Segment Start: INPUT DATA
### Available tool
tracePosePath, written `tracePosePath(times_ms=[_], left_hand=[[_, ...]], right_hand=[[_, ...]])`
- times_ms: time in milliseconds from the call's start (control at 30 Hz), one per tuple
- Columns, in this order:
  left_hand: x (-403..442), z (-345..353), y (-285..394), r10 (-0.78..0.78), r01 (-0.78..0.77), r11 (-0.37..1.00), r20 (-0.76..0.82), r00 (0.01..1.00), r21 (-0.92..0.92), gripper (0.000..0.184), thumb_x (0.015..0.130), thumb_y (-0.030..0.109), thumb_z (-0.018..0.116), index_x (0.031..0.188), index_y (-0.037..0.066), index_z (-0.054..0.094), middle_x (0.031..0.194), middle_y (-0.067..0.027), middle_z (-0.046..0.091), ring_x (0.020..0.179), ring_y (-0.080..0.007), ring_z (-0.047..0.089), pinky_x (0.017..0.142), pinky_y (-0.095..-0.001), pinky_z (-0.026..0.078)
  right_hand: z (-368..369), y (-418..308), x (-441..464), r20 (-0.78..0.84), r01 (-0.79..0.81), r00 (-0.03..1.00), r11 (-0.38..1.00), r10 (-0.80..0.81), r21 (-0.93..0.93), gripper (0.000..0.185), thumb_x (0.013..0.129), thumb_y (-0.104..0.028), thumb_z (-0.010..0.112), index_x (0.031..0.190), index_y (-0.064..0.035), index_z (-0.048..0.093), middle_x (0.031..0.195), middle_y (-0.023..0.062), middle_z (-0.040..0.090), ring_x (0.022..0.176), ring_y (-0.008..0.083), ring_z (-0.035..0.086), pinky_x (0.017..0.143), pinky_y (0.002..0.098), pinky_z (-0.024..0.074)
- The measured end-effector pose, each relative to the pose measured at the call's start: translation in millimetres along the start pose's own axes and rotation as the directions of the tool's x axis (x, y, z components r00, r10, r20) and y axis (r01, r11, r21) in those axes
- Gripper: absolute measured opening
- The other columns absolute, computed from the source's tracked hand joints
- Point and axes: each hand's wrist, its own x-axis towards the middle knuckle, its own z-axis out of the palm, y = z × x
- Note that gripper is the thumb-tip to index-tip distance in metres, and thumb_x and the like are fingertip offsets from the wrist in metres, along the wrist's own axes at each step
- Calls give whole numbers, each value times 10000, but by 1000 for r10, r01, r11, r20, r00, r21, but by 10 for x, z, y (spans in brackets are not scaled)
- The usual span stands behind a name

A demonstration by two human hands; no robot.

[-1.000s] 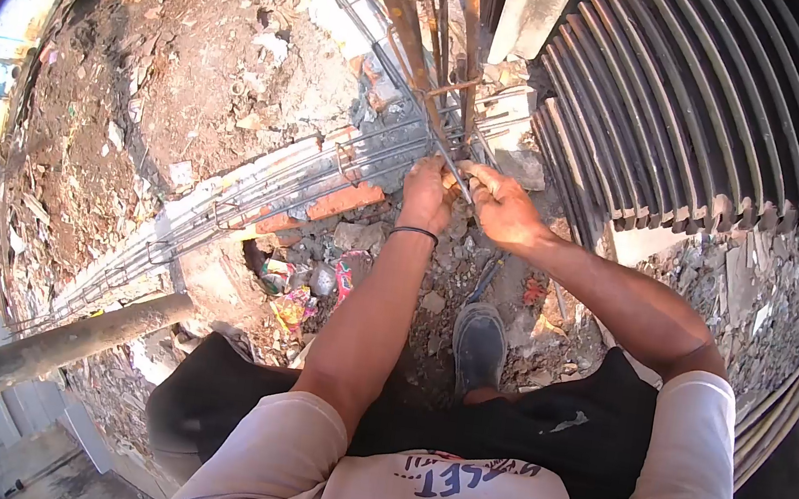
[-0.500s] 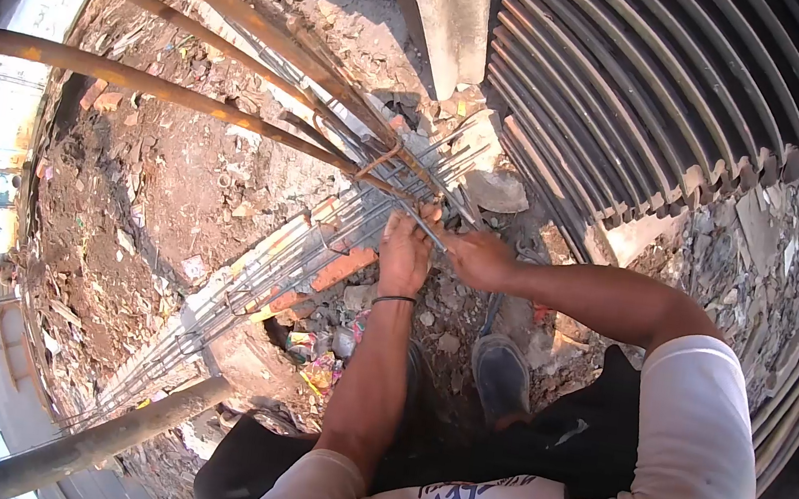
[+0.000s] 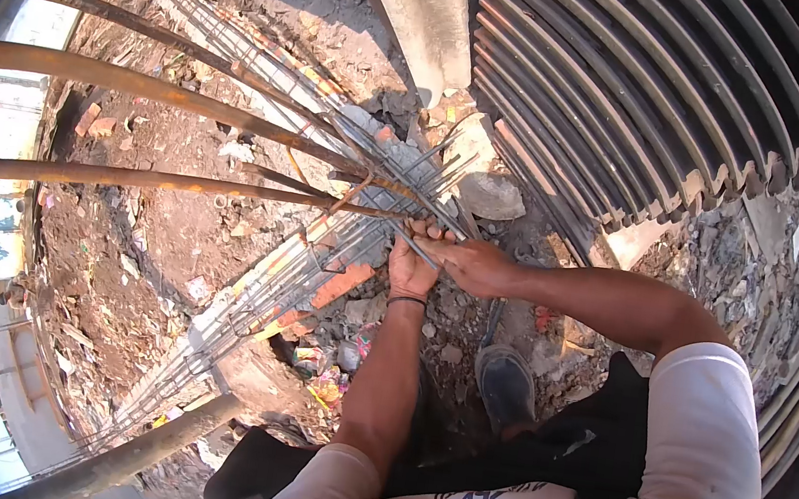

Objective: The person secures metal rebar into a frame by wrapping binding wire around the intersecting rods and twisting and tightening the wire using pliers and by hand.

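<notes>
My left hand (image 3: 413, 270) is closed, its fingers curled up at the rusty ends of the steel rebar (image 3: 374, 210). Close against it, my right hand (image 3: 478, 266) is also closed, fingertips meeting the left fingers; what it pinches is hidden. A short grey metal rod (image 3: 416, 251) slants across the left hand, its lower end beside the right fingers. A bent rusty steel loop (image 3: 350, 193) encircles the bars just left of the hands. Beneath lies a long cage of thin grey rebar (image 3: 241, 299), running down to the lower left.
A stack of dark ribbed metal lengths (image 3: 630, 108) fills the upper right. A concrete post (image 3: 418, 30) stands at the top. A thick pipe (image 3: 141, 453) crosses the lower left. Rubble (image 3: 721, 262) and a flat stone (image 3: 491, 194) lie around my shoe (image 3: 505, 385).
My hands have come closer together, the right shifting slightly left and down onto the left fingers. The rusty bars have swung lower on the left side of the view.
</notes>
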Motion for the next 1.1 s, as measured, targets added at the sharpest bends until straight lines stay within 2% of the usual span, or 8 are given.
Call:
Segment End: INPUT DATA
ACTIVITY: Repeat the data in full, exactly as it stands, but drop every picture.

EXERCISE SOLUTION:
### Available tool
tracePosePath, written `tracePosePath(times_ms=[_], left_hand=[[_, ...]], right_hand=[[_, ...]])`
- times_ms: time in milliseconds from the call's start (control at 30 Hz), one per tuple
- Columns, in this order:
  left_hand: x (-403..442), z (-345..353), y (-285..394), r10 (-0.78..0.78), r01 (-0.78..0.77), r11 (-0.37..1.00), r20 (-0.76..0.82), r00 (0.01..1.00), r21 (-0.92..0.92), gripper (0.000..0.184), thumb_x (0.015..0.130), thumb_y (-0.030..0.109), thumb_z (-0.018..0.116), index_x (0.031..0.188), index_y (-0.037..0.066), index_z (-0.054..0.094), middle_x (0.031..0.194), middle_y (-0.067..0.027), middle_z (-0.046..0.091), ring_x (0.020..0.179), ring_y (-0.080..0.007), ring_z (-0.047..0.089), pinky_x (0.017..0.142), pinky_y (-0.095..-0.001), pinky_z (-0.026..0.078)
  right_hand: z (-368..369), y (-418..308), x (-441..464), r20 (-0.78..0.84), r01 (-0.79..0.81), r00 (-0.03..1.00), r11 (-0.38..1.00), r10 (-0.80..0.81), r21 (-0.93..0.93), gripper (0.000..0.185), thumb_x (0.013..0.129), thumb_y (-0.104..0.028), thumb_z (-0.010..0.112), index_x (0.031..0.190), index_y (-0.064..0.035), index_z (-0.048..0.093), middle_x (0.031..0.195), middle_y (-0.023..0.062), middle_z (-0.040..0.090), ring_x (0.022..0.176), ring_y (-0.008..0.083), ring_z (-0.035..0.086), pinky_x (0.017..0.143), pinky_y (0.002..0.098), pinky_z (-0.024..0.074)
- The measured end-effector pose, each relative to the pose measured at the call's start: translation in millimetres along the start pose's own axes and rotation as the directions of the tool's x axis (x, y, z components r00, r10, r20) and y axis (r01, r11, r21) in those axes
- Gripper: absolute measured opening
- The other columns absolute, computed from the source's tracked hand joints
- Point and axes: each hand's wrist, its own x-axis towards the middle knuckle, its own z-axis out of the palm, y = z × x
- Note that gripper is the thumb-tip to index-tip distance in metres, and thumb_x and the like are fingertip offsets from the wrist in metres, along the wrist's own axes at each step
- Calls give whole numbers, each value times 10000, but by 1000 for r10, r01, r11, r20, r00, r21, but by 10 for x, z, y (spans in brackets are not scaled)
- The usual span stands behind a name

A demonstration by two human hands; no robot.

[-1.000s] 
[-0.500s] 
[+0.000s] 

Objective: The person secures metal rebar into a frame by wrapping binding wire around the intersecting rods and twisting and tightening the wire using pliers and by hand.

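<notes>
My left hand (image 3: 413, 270) is closed, its fingers curled up at the rusty ends of the steel rebar (image 3: 374, 210). Close against it, my right hand (image 3: 478, 266) is also closed, fingertips meeting the left fingers; what it pinches is hidden. A short grey metal rod (image 3: 416, 251) slants across the left hand, its lower end beside the right fingers. A bent rusty steel loop (image 3: 350, 193) encircles the bars just left of the hands. Beneath lies a long cage of thin grey rebar (image 3: 241, 299), running down to the lower left.
A stack of dark ribbed metal lengths (image 3: 630, 108) fills the upper right. A concrete post (image 3: 418, 30) stands at the top. A thick pipe (image 3: 141, 453) crosses the lower left. Rubble (image 3: 721, 262) and a flat stone (image 3: 491, 194) lie around my shoe (image 3: 505, 385).
My hands have come closer together, the right shifting slightly left and down onto the left fingers. The rusty bars have swung lower on the left side of the view.
</notes>
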Motion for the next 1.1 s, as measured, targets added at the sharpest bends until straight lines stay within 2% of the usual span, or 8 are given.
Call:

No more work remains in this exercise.